What you return should be every line below, word for word, and none of the images.

# Collected data
☆ ☆ ☆ ☆ ☆

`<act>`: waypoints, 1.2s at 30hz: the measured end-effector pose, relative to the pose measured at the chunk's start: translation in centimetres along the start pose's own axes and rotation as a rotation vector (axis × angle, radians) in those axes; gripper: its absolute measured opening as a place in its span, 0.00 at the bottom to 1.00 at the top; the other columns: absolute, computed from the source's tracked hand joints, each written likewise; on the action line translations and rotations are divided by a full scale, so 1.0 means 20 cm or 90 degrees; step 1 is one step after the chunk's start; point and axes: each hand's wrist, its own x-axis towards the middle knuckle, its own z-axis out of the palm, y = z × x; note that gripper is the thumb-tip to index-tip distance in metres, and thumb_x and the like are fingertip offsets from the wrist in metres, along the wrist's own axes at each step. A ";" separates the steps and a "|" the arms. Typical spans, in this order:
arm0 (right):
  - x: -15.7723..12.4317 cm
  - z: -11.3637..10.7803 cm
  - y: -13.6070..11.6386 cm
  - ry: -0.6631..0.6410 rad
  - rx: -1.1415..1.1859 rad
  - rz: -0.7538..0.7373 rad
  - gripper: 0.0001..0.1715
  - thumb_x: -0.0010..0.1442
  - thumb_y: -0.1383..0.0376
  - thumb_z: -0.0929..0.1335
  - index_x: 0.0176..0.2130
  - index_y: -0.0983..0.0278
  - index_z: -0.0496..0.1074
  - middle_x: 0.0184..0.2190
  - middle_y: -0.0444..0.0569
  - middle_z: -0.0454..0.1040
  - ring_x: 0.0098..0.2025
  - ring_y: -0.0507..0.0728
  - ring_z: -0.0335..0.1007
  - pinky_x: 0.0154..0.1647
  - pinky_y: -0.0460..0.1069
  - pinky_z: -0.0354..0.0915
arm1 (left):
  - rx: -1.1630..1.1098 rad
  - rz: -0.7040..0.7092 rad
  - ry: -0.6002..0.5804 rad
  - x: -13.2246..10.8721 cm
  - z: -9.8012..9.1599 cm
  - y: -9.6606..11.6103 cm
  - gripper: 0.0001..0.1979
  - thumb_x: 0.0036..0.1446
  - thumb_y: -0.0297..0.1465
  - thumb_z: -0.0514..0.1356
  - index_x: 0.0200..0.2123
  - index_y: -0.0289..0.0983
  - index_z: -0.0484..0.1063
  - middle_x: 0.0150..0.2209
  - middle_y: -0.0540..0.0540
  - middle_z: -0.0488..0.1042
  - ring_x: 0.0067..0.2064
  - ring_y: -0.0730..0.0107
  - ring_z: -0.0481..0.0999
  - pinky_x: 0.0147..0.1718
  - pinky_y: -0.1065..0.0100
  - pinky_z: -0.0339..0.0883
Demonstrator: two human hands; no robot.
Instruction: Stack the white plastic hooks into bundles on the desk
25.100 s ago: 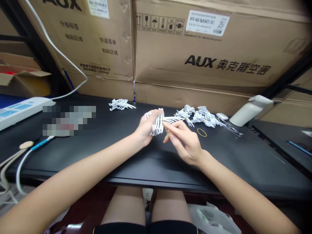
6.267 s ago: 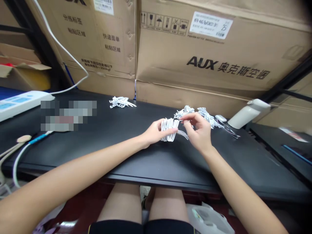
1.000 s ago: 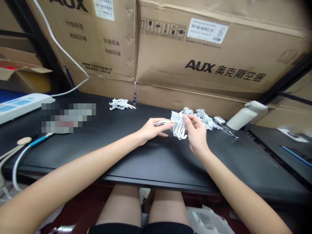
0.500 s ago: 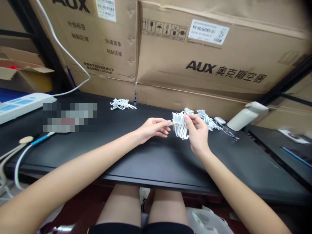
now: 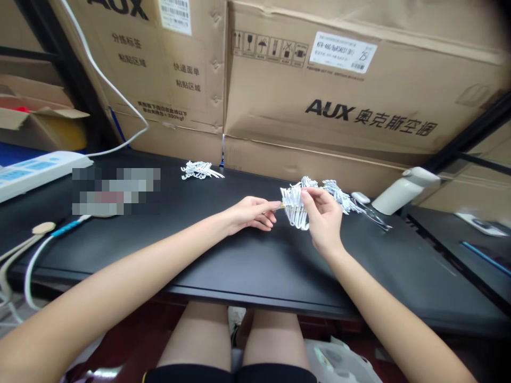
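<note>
One bundle of white hooks (image 5: 294, 211) is held over the black table (image 5: 255, 271), between the left hand (image 5: 248, 214) at nine o'clock and the right hand (image 5: 325, 215) at three o'clock. A yellow band (image 5: 284, 206) crosses the bundle. The left thumb and forefinger press together on its banded end, pinching it; whether they grip the band itself or hook ends under it cannot be told. The other left fingers curl loosely below. The right hand pinches the bundle's far side, thumb on the near face, its fingertips partly hidden behind.

Taking the bundle as the dial's centre, a separate hook cluster (image 5: 200, 170) lies well apart at ten o'clock. Near the right hand are another cluster (image 5: 309, 182) at one and a third cluster (image 5: 338, 196) between two and three. A white bottle (image 5: 399, 192) leans at three o'clock, and a power strip (image 5: 43, 173) lies far off toward nine.
</note>
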 end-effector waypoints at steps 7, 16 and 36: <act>0.00 0.00 -0.01 0.000 0.025 -0.006 0.11 0.54 0.59 0.71 0.35 0.63 0.73 0.34 0.48 0.74 0.37 0.55 0.71 0.40 0.51 0.67 | 0.044 -0.011 0.019 0.00 0.00 0.00 0.26 0.41 0.51 0.66 0.26 0.34 0.65 0.23 0.48 0.72 0.24 0.73 0.73 0.29 0.66 0.71; -0.01 0.00 -0.02 0.000 -0.002 -0.018 0.13 0.54 0.56 0.70 0.35 0.63 0.72 0.35 0.49 0.75 0.38 0.57 0.72 0.42 0.54 0.69 | -0.082 -0.011 -0.086 0.01 -0.01 -0.01 0.18 0.47 0.43 0.66 0.29 0.32 0.70 0.22 0.51 0.69 0.25 0.76 0.72 0.30 0.69 0.71; -0.02 0.01 -0.04 -0.026 -0.028 -0.033 0.12 0.55 0.56 0.70 0.36 0.62 0.73 0.35 0.49 0.74 0.39 0.57 0.71 0.42 0.53 0.69 | -0.142 -0.033 -0.168 0.00 -0.02 -0.01 0.13 0.52 0.38 0.64 0.32 0.33 0.72 0.23 0.50 0.69 0.26 0.76 0.71 0.29 0.71 0.71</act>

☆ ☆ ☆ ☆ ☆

# Result
`<act>`: waypoints, 1.2s at 30hz: the measured end-effector pose, relative to the pose measured at the chunk's start: translation in centimetres along the start pose's own axes and rotation as a rotation vector (axis × angle, radians) in those axes; gripper: its absolute measured opening as a place in its span, 0.00 at the bottom to 1.00 at the top; the other columns: absolute, computed from the source's tracked hand joints, each written likewise; on the action line translations and rotations are divided by a full scale, so 1.0 means 20 cm or 90 degrees; step 1 is one step after the chunk's start; point and axes: each hand's wrist, its own x-axis towards the middle knuckle, its own z-axis out of the palm, y = z × x; note that gripper is the thumb-tip to index-tip distance in metres, and thumb_x and the like are fingertip offsets from the wrist in metres, along the wrist's own axes at each step. A ";" separates the steps and a "|" the arms. Typical spans, in this order:
arm0 (right):
  - x: -15.7723..12.4317 cm
  - z: -11.3637..10.7803 cm
  - y: -13.6070..11.6386 cm
  - ry: -0.6631..0.6410 rad
  - rx: -1.1415..1.1859 rad
  - rz: -0.7538..0.7373 rad
  - gripper: 0.0001..0.1715
  - thumb_x: -0.0010..0.1442
  - thumb_y: -0.1383..0.0376
  - thumb_z: -0.0929..0.1335
  - index_x: 0.0176..0.2130
  - index_y: -0.0983..0.0278
  - index_z: -0.0496..0.1074
  - middle_x: 0.0184..0.2190
  - middle_y: -0.0444..0.0569
  - middle_z: -0.0454..0.1040
  - ring_x: 0.0098..0.2025
  - ring_y: -0.0507..0.0728
  - ring_z: -0.0335..0.1007
  - pinky_x: 0.0154..0.1647
  - pinky_y: -0.0460..0.1069
  - pinky_z: -0.0354..0.0915
arm1 (left):
  - rx: -1.1630..1.1098 rad
  - rz: -0.7040..0.7092 rad
  - ry: -0.6002..0.5804 rad
  - x: -13.2246..10.8721 cm
  - z: -9.8012..9.1599 cm
  - y: -9.6606..11.6103 cm
  - gripper: 0.0001..0.1979
  - thumb_x: 0.0036..0.1446
  - thumb_y: -0.0297..0.1465
  - thumb_z: -0.0514..0.1356
  - index_x: 0.0200..0.2123
  - index_y: -0.0289..0.0983
  - index_z: -0.0484..0.1063
  - middle_x: 0.0150..0.2209
  - middle_y: -0.0540..0.0540
  - middle_z: -0.0488..0.1042
  - ring_x: 0.0067..0.2064
  - ring_y: -0.0730..0.0107
  - ring_z: -0.0481..0.0999
  - pinky_x: 0.0147..0.1718
  - pinky_y: -0.1065..0.0100
  - pinky_z: -0.0339..0.0883
Demonstrator: two human hands; no robot.
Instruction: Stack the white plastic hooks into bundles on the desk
25.100 s ago: 
6.267 s ago: 
1.000 s ago: 
0.500 s ago: 
now: 
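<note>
One bundle of white hooks (image 5: 294, 211) is held over the black table (image 5: 255, 271), between the left hand (image 5: 248, 214) at nine o'clock and the right hand (image 5: 325, 215) at three o'clock. A yellow band (image 5: 284, 206) crosses the bundle. The left thumb and forefinger press together on its banded end, pinching it; whether they grip the band itself or hook ends under it cannot be told. The other left fingers curl loosely below. The right hand pinches the bundle's far side, thumb on the near face, its fingertips partly hidden behind.

Taking the bundle as the dial's centre, a separate hook cluster (image 5: 200, 170) lies well apart at ten o'clock. Near the right hand are another cluster (image 5: 309, 182) at one and a third cluster (image 5: 338, 196) between two and three. A white bottle (image 5: 399, 192) leans at three o'clock, and a power strip (image 5: 43, 173) lies far off toward nine.
</note>
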 end-effector waypoints at steps 7, 16 and 36: <act>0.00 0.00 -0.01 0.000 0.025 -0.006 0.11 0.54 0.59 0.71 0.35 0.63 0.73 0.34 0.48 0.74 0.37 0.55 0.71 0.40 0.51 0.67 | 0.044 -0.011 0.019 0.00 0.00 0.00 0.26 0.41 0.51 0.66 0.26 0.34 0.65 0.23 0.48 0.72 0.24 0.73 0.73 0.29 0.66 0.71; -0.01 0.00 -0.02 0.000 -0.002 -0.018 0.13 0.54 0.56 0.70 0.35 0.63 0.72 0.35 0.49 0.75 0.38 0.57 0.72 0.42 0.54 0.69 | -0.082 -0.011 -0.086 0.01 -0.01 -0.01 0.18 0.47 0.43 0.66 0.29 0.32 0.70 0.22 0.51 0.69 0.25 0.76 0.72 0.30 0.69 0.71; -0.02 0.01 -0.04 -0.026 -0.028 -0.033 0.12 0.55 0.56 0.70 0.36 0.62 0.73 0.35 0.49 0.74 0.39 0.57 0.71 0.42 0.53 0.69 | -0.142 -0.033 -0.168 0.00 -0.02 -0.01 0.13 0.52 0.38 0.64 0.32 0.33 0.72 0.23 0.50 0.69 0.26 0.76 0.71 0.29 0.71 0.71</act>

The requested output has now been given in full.